=== What is being asked ===
Restate word for word the entries below, starting with the line with "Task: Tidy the" and continuing through the line with "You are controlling". Include both of those lines and no others.

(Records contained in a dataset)
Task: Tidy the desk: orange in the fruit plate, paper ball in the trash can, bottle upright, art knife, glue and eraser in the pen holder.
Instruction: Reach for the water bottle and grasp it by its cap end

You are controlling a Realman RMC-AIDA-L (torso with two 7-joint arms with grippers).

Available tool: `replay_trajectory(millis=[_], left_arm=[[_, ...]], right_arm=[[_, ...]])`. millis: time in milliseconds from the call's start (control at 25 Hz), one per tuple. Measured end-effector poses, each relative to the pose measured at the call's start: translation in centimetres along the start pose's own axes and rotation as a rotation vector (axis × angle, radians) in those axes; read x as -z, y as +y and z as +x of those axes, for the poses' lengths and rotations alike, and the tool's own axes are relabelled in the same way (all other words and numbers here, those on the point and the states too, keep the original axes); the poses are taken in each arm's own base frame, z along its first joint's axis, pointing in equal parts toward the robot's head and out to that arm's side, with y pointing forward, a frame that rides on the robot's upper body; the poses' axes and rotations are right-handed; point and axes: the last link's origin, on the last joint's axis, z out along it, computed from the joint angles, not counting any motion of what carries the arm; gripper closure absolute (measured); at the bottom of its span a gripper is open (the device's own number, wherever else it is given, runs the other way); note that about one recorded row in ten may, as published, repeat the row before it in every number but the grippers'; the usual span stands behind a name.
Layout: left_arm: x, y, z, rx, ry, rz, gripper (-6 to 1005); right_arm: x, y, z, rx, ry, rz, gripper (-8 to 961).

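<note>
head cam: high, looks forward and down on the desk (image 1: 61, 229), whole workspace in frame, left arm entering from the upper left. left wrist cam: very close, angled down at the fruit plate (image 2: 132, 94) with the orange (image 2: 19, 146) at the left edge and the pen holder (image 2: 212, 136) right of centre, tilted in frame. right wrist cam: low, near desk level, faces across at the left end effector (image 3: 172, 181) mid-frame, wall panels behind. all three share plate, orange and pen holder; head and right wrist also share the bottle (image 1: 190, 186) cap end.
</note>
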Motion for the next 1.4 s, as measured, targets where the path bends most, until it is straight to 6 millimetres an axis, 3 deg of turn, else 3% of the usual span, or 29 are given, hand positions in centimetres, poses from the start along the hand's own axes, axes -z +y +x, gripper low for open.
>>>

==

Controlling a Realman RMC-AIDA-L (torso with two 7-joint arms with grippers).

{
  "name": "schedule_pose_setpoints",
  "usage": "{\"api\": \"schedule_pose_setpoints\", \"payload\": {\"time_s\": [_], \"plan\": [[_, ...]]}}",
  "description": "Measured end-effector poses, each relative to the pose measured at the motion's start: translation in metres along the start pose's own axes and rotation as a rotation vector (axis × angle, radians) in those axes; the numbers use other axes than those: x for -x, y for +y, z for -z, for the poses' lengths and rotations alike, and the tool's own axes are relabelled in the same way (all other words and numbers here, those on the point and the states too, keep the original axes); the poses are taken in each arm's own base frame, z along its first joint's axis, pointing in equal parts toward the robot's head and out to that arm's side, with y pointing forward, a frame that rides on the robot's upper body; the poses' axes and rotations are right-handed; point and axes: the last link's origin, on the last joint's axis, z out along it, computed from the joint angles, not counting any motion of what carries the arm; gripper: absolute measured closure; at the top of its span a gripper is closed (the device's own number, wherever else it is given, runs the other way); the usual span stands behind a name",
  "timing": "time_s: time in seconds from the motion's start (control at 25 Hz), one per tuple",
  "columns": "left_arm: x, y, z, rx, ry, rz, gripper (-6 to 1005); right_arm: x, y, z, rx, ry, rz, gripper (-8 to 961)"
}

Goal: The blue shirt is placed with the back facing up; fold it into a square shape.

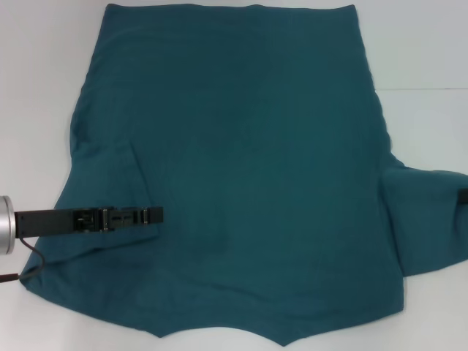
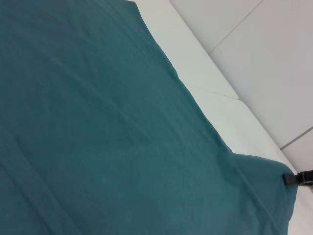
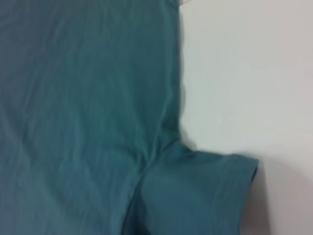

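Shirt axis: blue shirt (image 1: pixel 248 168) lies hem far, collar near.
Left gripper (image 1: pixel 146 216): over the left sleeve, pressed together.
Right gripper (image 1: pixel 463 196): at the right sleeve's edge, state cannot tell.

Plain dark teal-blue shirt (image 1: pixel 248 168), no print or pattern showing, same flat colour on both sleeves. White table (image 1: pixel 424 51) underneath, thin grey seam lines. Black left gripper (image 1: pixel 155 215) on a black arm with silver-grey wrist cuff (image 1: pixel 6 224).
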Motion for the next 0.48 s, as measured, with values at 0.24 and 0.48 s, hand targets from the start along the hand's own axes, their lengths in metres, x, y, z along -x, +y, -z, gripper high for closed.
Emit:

=== Task response ===
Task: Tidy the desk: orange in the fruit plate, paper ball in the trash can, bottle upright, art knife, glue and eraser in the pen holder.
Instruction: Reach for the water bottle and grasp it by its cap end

You are controlling a Realman RMC-AIDA-L (torso with two 7-joint arms with grippers).

That covers the exercise completely.